Je me mis à lire la courte histoire, récit sans génie comme on en pouvait trouver dans les ouvrages de lecture des classes élémentaires, la voix ponctuellement cassée par des sursauts d’émotion, balancé entre le désir de hurler ma rébellion ou d’éclater en larmes. Le lecteur l’aura compris : j’étais un enfant extrêmement sensible, trop émotif bien que je n’eusse pas la larme facile. Quand je pleurais, c’était plutôt à l’intérieur et cela ne se voyait pas… Ce jour-là, c'était ma voix qui pleurait. 

 

Je me souviendrai toute ma vie du fil de cette historiette de trois pages : l’argument en était une dispute puérile entre deux jeunes garçons, des frères, à propos d’une « sardine grillée ». Les deux marmots, attablés, se voyaient servis par leur mère des sardines grillées ; probablement devait-il en rester une « en plus » et chacun des enfants la réclamait.
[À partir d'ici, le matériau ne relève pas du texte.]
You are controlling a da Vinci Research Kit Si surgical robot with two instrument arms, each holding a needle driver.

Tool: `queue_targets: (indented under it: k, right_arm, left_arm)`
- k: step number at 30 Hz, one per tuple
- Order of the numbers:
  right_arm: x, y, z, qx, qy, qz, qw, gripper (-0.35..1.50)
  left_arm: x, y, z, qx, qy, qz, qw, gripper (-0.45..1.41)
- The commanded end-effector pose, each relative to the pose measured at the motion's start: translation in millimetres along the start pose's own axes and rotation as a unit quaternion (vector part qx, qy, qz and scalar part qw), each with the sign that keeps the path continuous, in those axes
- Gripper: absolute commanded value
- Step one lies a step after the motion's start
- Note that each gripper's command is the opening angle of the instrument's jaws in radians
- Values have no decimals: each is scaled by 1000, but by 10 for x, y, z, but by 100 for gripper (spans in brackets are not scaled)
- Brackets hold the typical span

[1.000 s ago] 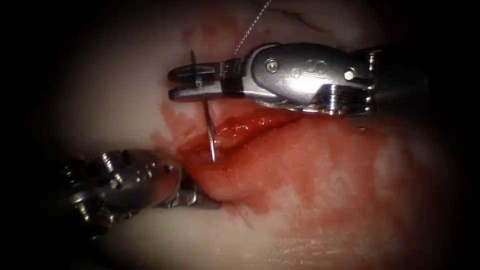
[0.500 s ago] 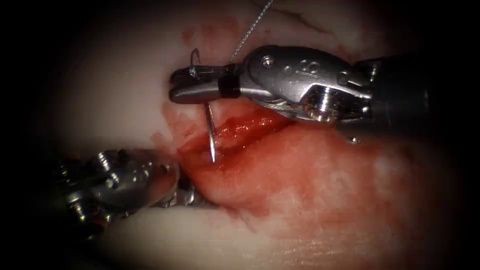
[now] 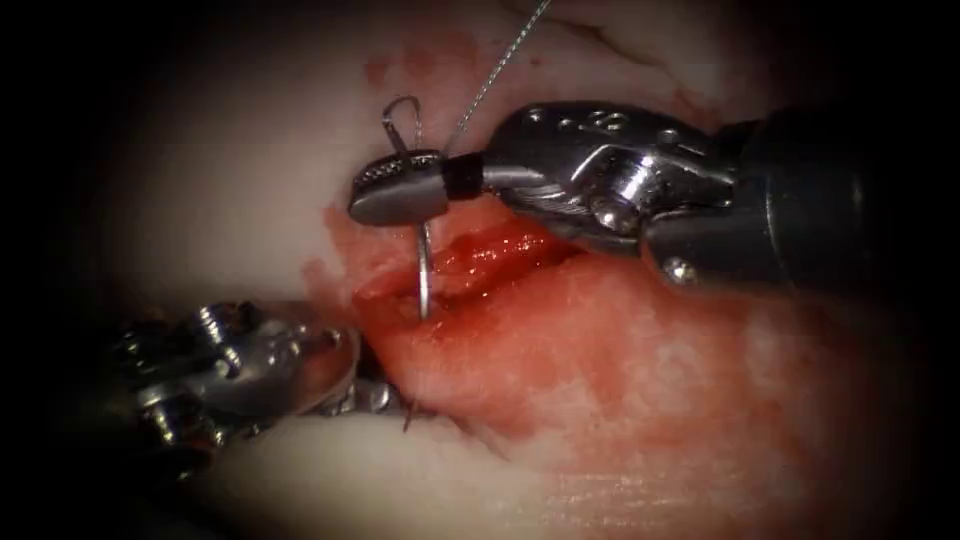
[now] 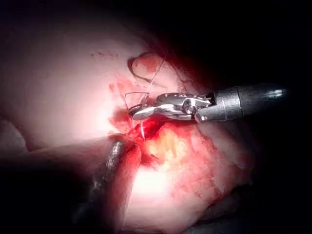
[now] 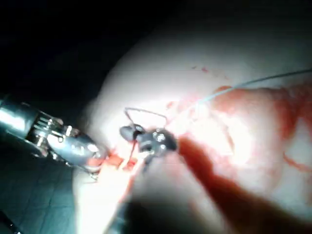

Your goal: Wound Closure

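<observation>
The tissue (image 3: 250, 180) fades into darkness at its margins. My left tool (image 3: 250, 365) sits low on the left of the cut (image 3: 500, 255), its tip buried against the tissue edge, so I cannot tell what its jaws are doing or holding. My right tool (image 3: 400, 190) reaches in level from the right, wrist rolled, jaws clamped on the needle (image 3: 424, 270) near its tail end. The needle's point sits in the cut's left end among red fluid (image 3: 600, 340). Thread (image 3: 500, 70) runs up from the jaws.
</observation>
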Motion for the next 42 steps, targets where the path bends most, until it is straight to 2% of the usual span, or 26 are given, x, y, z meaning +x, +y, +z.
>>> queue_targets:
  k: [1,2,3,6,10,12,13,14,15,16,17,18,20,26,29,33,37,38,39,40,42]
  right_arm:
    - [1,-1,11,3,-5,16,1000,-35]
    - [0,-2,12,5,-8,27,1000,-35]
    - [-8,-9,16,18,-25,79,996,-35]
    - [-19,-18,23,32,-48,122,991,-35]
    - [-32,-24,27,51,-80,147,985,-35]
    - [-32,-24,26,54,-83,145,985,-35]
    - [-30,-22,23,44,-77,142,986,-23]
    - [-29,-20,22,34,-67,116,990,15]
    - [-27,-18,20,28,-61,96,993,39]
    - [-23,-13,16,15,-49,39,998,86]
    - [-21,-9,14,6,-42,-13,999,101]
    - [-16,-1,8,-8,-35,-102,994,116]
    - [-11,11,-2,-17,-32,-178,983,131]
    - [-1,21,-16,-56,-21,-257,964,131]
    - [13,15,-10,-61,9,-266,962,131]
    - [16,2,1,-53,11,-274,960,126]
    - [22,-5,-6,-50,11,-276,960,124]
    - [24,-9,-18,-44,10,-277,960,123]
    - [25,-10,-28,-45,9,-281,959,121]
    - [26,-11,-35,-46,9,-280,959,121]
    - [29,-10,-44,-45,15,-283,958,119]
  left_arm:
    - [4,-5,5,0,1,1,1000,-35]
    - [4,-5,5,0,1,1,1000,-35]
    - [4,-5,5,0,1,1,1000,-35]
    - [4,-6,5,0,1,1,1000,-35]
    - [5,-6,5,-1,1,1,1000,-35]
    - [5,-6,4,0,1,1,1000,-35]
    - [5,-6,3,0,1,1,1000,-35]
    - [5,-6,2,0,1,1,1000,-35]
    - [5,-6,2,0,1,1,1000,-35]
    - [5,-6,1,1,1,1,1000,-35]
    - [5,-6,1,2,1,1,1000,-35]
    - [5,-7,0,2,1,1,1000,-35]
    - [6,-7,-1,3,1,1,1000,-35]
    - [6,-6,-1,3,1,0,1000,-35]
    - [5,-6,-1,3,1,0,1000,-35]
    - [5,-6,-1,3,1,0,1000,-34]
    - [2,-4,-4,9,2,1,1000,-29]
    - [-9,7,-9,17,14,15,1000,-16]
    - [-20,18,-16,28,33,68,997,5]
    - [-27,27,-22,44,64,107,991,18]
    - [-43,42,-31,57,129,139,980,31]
Finalement, les frères ne pouvant pas s’entendre, l’un jeta la sardine à la tête de l’autre… Elle tomba sur le sol et le chat la dévora. 

 

Je m’appliquai à la lecture comme à mon habitude, soignant la prononciation, respectant les ponctuations, y mettant du sentiment, de la « théâtralité » - à tel point que mes intonations firent plusieurs fois rire la classe. En fait, j’y mettais tout mon cœur car je la dédiais à M. Régis qui avait eu le temps de me complimenter pour mes qualités d’élocution et le « vivant » dont je gratifiais mes lectures.

 

Avant la récréation, tous les visages se tournèrent vers la cour baignée de lumière. Un vague martèlement descendant du balcon nous avait alerté. Une silhouette mince, légèrement voûtée, une grande valise dans une main et un cartable ventru dans l’autre, la traversait en diagonale en direction du portail. « M. Régis ! » s’exclama un écolier en décollant ses fesses du banc. Je jetai un œil vers l’estrade, où Mme Lepic, se voulant stoïque, rajustait ses lunettes de lecture… Elle n’eut qu’un regard fugitif, en coin, vers les baies d’usine devenues barrières transparentes entre le maître et ses élèves. « Il s’en va ! faisait un garçon. – Il nous quitte ! observait un autre. – Pauvre M. Régis ! » commenta un troisième. Je figeai mon visage sur la cour, crispé, m’efforçant de retenir la larme qui se formait au coin de mes yeux. Je pinçai mes lèvres tandis que ma respiration devenait discrètement haletante ; la colère, un profond sentiment d’injustice montaient en moi, sourdement. L’instituteur s’arrêta une seconde pour pivoter légèrement afin de lancer un dernier regard sur sa classe, ses élèves, ses chers enfants. Malgré l’éloignement de la silhouette, sa posture corporelle en disait long sur son chagrin. Il se remit à marcher vers le portail, tira l’un des battants qui grinça sur ses gonds rouillés ; oh ! ce bruit ! Il ne m’avait jamais semblé aussi assourdissant, sinistre, effrayant… L’homme sortit et ferma le portail. C’en était fini de notre gentil instituteur « spécialiste » des étoiles et du ciel, révélé grand chef de guerre lors d'une bataille mémorable entre tribus indiennes, dans les Iles de notre Pays des enfants perdus !

 

 

 

PORTAIL ECOLE.JPG

 



« Jean-Marie, viens au tableau pour La Fontaine ! » Mme Lepic voulait tourner la page au plus vite. En appelant mon camarade de dortoir, elle se plaisait, pensai-je, à me priver un moment de mon voisin de pupitre et complice de mes veillées. Sans doute voulait-elle m’empêcher d’échanger, sur le vif, des mots de regret avec Jean-Marie. Le timide garçon monta sur l’estrade devant le tableau noir, mit ses bras derrière le dos et récita sur un ton monocorde « Le Lion et le Moucheron » …

 

 

« Va-t’en, chétif insecte, excrément de la terre ! »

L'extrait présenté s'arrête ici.